Maybe I’m just a glutton for punishment, for precision platformers – or splatformers as they’re colloquially known as  – really are my bag. Ever since I played the original Super Meat Boy on the Xbox 360, I love the challenge.

So, needless to say when I spotted SAOMI, which not only released later last year but also only costs a handful of euros, I was curious to find out how it would fare.

Many thanks to the QUByte Interactive for the review code


The titular SAOMI is a young adventurer in search of a lost family jewel: a precious diamond that has been lost to time. Over the course of the game’s 60 stages, she’ll jump, double jump, and dash her way around treacherous landscapes to achieve her goal.

At its core, the game is a ‘splatformer’ that packs bite size stages together that offer a decent challenge. Super Meat Boy is the normal game that springs to mind, but really this game has more in common with the recently reviewed RITE. It’s visuals are a lot simpler and far less charming than that title, but they do the job.

Even though its presentation may not be as impressive as that game, or many others in the genre, one thing it does get right is the controls. Your jumpy feels as weighty as you’d expect, and the dash feels sufficient in both speed and duration. It’s a little strange getting used to being able to dash in eight directions, especially as the game doesn’t make it clear that you can, but it feels good. Whilst judging the landing on the dash can be tricky, simply using it before your second jump should allow you to make precision jumps with ease. Controls in a precision platformer are essential, and the only real fault is that the jump is mapped to A as default and can’t be changed. An annoyance, for sure, but also one that you can get used to since the game doesn’t have many buttons.

Unfortunately, solid controls don’t make up for the rather lacklustre level design. It’s not terrible, but it’s just a bit generic and rarely does anything exciting. You have spikes, moving saws, moving platforms, basic moving enemies,… pretty much everything you’d expect. There’s no new environmental hazards nor mechanics to make this game stand out from its competitors, nor does it offer any exciting set-pieces to keep you engaged. By stage It wasn’t long into the game that I felt like I was going through the motions until reaching the end. It wasn’t ever bad or unfair at any point, which is welcome, but fans of the genre will probably fly through the game in a brief afternoon and never think about it again. But, considering the very cheap price, maybe that’s ok if you only want a quick fix.

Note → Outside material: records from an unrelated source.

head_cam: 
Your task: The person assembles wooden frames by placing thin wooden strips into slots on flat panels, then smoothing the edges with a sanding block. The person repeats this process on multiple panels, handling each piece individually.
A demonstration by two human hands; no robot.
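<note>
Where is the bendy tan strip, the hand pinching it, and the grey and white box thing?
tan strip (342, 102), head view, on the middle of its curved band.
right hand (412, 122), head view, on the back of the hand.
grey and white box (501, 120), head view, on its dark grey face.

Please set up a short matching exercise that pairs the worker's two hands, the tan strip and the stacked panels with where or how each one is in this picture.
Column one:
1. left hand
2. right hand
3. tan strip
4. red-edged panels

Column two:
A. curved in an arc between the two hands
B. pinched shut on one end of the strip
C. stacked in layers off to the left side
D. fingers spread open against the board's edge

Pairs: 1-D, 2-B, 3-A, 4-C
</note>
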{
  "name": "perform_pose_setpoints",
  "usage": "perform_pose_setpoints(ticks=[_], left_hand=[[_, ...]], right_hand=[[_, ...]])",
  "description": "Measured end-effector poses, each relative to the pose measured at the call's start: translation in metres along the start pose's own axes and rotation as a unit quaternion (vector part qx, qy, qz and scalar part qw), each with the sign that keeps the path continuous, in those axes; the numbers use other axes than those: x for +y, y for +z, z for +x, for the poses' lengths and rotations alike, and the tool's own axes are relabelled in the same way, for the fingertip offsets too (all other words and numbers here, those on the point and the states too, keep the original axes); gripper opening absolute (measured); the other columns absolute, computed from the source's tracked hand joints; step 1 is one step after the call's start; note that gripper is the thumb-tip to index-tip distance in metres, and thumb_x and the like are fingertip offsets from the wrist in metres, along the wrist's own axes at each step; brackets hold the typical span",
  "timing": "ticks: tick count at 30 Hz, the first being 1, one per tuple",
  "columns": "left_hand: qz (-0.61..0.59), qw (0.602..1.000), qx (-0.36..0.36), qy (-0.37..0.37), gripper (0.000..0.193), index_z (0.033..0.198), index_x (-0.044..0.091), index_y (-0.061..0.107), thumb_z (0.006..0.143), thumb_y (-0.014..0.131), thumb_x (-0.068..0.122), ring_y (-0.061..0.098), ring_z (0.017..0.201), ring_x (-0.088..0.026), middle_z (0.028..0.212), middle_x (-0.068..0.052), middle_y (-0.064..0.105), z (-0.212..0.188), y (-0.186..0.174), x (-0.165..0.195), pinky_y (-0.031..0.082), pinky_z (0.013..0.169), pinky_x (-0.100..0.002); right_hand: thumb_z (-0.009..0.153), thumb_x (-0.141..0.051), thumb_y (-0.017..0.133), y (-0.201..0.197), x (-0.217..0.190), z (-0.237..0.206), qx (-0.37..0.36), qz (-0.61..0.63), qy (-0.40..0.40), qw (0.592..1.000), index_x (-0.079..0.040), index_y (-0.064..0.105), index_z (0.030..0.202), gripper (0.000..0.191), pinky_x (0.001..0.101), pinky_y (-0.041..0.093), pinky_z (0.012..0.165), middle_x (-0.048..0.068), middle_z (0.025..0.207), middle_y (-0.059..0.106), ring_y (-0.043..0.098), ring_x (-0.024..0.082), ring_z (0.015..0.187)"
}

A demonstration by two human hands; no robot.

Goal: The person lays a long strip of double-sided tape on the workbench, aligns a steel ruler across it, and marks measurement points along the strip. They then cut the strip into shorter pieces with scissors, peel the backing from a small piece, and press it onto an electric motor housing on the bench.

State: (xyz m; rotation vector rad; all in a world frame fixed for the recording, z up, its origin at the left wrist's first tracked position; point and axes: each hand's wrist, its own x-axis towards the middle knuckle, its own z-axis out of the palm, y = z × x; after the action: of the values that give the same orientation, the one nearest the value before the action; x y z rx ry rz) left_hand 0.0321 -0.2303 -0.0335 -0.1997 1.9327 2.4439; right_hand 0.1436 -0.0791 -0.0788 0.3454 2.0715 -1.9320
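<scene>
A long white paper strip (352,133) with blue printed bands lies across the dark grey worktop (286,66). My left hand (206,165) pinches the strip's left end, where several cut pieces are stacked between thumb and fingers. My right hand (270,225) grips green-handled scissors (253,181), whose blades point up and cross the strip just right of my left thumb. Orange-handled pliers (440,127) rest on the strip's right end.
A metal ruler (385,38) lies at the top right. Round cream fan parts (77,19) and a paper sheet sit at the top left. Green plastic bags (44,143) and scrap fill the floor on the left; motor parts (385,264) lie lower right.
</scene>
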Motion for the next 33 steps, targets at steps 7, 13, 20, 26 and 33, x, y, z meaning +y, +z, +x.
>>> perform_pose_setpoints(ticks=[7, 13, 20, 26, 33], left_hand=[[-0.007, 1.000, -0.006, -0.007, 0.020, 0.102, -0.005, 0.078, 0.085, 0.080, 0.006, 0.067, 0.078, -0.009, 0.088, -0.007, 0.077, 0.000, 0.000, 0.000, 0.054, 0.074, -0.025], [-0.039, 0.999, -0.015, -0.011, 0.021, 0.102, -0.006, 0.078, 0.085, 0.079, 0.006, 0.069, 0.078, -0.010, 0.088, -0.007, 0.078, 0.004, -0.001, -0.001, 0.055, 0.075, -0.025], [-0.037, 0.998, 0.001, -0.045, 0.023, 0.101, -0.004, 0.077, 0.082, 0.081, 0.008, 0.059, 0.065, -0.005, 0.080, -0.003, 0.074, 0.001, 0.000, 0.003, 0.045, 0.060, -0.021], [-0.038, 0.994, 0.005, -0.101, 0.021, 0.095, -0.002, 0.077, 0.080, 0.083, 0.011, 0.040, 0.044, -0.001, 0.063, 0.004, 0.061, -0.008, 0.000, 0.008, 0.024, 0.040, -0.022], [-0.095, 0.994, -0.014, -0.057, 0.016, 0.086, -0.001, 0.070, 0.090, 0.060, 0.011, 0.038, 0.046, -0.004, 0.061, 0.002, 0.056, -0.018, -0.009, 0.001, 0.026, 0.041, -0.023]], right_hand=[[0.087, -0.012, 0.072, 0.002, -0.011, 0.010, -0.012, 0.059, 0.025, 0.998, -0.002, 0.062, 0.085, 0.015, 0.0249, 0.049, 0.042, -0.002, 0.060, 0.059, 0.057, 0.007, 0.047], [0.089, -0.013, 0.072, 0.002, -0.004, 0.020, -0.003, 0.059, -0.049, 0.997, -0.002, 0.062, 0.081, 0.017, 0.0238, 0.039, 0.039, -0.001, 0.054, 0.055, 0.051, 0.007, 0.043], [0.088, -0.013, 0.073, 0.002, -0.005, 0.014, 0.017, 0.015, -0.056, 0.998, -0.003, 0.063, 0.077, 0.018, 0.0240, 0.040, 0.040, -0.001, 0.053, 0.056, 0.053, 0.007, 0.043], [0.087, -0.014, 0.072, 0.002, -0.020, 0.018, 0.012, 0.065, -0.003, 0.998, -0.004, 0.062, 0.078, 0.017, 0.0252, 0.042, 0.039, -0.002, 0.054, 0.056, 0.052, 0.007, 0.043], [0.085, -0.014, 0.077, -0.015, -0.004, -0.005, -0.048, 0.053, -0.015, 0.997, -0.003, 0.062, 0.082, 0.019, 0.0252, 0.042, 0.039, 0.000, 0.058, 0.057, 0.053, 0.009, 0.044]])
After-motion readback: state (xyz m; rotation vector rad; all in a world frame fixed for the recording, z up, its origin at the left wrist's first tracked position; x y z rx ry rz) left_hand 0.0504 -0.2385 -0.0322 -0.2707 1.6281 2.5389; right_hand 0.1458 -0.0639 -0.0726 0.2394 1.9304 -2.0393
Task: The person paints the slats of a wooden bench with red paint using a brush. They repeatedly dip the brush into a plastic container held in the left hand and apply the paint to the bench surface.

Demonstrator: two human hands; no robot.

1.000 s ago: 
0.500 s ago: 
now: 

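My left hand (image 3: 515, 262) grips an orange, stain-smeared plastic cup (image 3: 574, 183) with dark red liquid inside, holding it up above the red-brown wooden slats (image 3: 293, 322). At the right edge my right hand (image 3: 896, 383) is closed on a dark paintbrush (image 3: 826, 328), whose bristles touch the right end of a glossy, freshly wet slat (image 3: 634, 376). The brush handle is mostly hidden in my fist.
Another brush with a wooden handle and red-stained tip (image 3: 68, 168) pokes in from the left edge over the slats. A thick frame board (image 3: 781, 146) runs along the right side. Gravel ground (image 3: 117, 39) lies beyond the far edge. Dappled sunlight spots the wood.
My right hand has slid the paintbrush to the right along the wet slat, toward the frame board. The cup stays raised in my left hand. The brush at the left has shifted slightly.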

SAOMI offers a rather cheap platforming experience, but it also doesn’t really do anything special. The visuals are fine, if basic; the gameplay is tight, but with generic levels; and there’s no unique moves, levels, enemies, or anything to set it apart. It’s not a bad game at all, especially if you want a cheap fix, but it’s one you’ll probably start to get a bit bored with around the halfway mark.